Longyearbyen/ Norveç
Sıcaktan pek hazzetmeyenler, "Ben soğuk hava severim ya" diyenler gelin bakalım, safları sıklaştırın. Longyearbyen Kuzey Buz Denizi'nde Norveç'e bağlı takımadalardan biri ve dünyanın en kuzey yerleşim birimi. Kasabanın nüfusu 2 ile 3 bin arasında değişiyor. Bakıldığı zaman bu kasabanın tek hakim renginin beyaz olması gerektiği düşünülse de kasabalılar belli ki bu fikre katılmamışlar. En alakasız olanımızın bile en az bir kez gördüğü bir resim, karlı dağların eteklerindeki rengarenk küçük evlerin olduğu yer işte Longyearbyen'e ait. Beyazın, kırmızının, turuncunun, sarının, yeşilin bu serin harmonisi sizleri bekliyor
Kinsale/ İrlanda
Kinsale, İrlanda'nın güneyinde yer alan bir şehir. Cork'a 30-35 kilometre mesafede bulunan şehir, gerçekten büyüleyici. Rengarenk sokaklar, evler, insanın içini ferahlatan mekanlar, simetri takıntısı olanların zevkten dört köşe edecek düzenlilikteki mimari şöyle dursun kentin manzarası dahi tüm bu söylediklerimizin üstüne çıkmakta yetip de artıyor bile... Şehirde her ekim ayında bir gurme festivali de düzenleniyor.
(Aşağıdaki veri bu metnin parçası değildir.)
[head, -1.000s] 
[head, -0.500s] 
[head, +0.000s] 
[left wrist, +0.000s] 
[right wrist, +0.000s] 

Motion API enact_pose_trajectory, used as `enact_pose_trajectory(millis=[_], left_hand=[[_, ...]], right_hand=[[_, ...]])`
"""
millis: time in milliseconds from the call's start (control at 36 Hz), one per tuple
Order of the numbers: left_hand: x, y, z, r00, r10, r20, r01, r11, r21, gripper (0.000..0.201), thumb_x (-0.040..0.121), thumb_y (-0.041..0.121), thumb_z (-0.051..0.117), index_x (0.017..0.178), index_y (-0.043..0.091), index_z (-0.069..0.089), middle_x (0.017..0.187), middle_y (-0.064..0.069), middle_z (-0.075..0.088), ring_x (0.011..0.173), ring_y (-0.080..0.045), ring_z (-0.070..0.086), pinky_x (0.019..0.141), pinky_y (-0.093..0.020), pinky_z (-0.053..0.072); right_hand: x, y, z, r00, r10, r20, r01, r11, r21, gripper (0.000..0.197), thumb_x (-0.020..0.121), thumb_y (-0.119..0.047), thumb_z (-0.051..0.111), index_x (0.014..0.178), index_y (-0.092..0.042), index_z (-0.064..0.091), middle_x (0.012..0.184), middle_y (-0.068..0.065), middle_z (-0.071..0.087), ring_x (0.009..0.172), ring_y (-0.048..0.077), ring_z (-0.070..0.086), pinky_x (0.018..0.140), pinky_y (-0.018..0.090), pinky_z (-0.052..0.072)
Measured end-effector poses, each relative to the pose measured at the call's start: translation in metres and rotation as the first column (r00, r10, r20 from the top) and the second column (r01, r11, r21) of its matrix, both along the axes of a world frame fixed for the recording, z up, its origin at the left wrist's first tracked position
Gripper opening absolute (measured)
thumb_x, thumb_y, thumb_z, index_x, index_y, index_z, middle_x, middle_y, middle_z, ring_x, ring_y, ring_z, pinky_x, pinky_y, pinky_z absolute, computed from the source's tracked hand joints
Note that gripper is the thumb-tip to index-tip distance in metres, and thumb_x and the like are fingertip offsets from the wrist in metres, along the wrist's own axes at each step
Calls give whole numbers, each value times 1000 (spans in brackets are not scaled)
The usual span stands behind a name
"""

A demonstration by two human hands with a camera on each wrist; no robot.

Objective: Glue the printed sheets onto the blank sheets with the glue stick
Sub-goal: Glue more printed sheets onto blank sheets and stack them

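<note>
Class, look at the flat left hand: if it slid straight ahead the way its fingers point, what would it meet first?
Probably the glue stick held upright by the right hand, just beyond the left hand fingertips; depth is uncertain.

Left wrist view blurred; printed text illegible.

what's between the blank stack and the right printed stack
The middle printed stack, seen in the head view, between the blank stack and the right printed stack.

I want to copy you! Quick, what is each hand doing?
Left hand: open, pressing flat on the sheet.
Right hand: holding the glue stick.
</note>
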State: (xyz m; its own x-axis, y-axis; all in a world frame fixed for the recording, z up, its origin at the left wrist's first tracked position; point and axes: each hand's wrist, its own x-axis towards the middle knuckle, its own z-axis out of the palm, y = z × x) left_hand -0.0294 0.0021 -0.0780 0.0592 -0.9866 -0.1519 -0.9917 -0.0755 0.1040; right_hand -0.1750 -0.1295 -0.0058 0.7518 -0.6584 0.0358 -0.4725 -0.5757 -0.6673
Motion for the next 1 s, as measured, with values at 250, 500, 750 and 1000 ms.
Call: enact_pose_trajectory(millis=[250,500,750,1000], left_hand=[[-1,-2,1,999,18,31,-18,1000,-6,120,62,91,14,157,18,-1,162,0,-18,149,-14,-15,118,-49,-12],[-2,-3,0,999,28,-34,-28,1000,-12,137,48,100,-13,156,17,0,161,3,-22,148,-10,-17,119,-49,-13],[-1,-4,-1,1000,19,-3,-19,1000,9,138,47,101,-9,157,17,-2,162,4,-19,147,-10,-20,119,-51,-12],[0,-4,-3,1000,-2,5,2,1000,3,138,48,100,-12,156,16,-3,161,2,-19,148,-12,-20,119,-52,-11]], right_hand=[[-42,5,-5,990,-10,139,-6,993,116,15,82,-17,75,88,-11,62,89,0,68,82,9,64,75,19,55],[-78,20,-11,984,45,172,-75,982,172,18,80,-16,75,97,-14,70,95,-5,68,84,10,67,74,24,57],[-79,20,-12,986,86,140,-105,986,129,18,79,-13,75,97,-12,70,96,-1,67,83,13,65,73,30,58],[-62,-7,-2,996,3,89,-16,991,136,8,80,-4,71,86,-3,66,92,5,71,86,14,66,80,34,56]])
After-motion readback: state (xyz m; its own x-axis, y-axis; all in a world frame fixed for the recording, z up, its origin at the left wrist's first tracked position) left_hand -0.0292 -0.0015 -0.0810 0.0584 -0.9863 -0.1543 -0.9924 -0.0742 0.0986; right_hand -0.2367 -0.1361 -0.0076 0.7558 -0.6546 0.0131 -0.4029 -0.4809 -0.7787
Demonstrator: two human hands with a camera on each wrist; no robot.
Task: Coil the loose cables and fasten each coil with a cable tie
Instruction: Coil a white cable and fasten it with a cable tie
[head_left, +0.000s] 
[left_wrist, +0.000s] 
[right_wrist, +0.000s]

Belki bu seneki festivali kaçırdınız ama bir sonraki neden olmasın? Sonuçta hem damağa hem de göze hitap eden bu şehri kim görmek istemez ki...
Costa Nova/ Portekiz
Costa Nova, dünyanın başka bir köşesinde kolay kolay rastlayamayacağınız adeta bir masal diyarı. Renkli çizgili evlerle dolu bu küçük ve şirin sahil kasabası her ülkeden turistin de gözdesi konumunda. Arkanızda 50'ye yakın renk renk çizgili desenli ev, önünüzde ise uçsuz bucaksız bir okyanus manzarası... İşte Costa Nova'nın ziyaretçilerine vaat ettiği şeyler aslında sadece bunlarla sınırlı. Yetmez mi? Eğer yetmez diyenlerden olacaksanız fotoğraf tutkunu, bisiklet sevdalısı birkaç dostunuzla Portekiz'in bu sevimli kasabasına doğru yol alın.
Sığacık/ Türkiye
Avrupa'nın dört bir yanı rengarenk dedik, gökkuşağını andırıyor dedik ve sıralayıp durduk şehirleri, köyleri ardı ardına... Peki, böylesine bir listede Türkiye'den herhangi bir yerin olmaması mümkün mü? Asla! Aslında birden fazla yerin şu an sizin aklınızda ufak ufak belirmeye başladığını tahmin edebiliyorum ancak dilersiniz bugünlük Sığacık ile yetinelim. İzmir Seferihisar'ın huzur dolu muhiti Sığacık birçok özelliği ile öne çıkıyor. Türkiye'nin ilk sakin şehri Seferihisar'ın bu nadide kaçış rotasında Sığacık Kalesi'ne gidebilir, Kaleiçi sokaklarında yürüyebilir, Teos Antik Kenti'ni ziyaret edebilir, hava güzelse Büyük Akkum Plajı'nda denize bile girebilirsiniz. Konaklama için Kaleiçi'nin renk dolu sokaklarını andıran şirin pansiyonları tercih ederken, yemek için de Ege'nin vazgeçilmezi otları ve balığı sofranızdan eksik etmeyebilirsiniz.
Steinam Rhein/ İsviçre
Stein am Rhein, İsviçre'nin Schaffhausen kantonunda yer alan bir şehir. Şehrin en önemli özelliği ise Ortaçağ'dan kalma dokusunu günümüze kadar korumayı başaran dünyanın ender kentlerinden biri olması. Ön cepheleri fresklerle süslü ahşap karkas evleri, antik sokak planları, şehrin surları, kale kapısı iyi korunan yerler arasında sayılıyor. Zaten şehrin Ortaçağ'a ait bölümü de trafiğe kapatılmış durumda, anlaycağınız hassasiyet had safhada. Bununla beraber Stein am Rhein'deki duvar boyamaları da tarihin değişik dönemlerine ait. Weisser Adler adındaki evin ön yüzündeki 1520- 1525 yıllarından kalma duvar boyamaları da İsviçre'nin en eski duvar resimleri kabul ediliyor.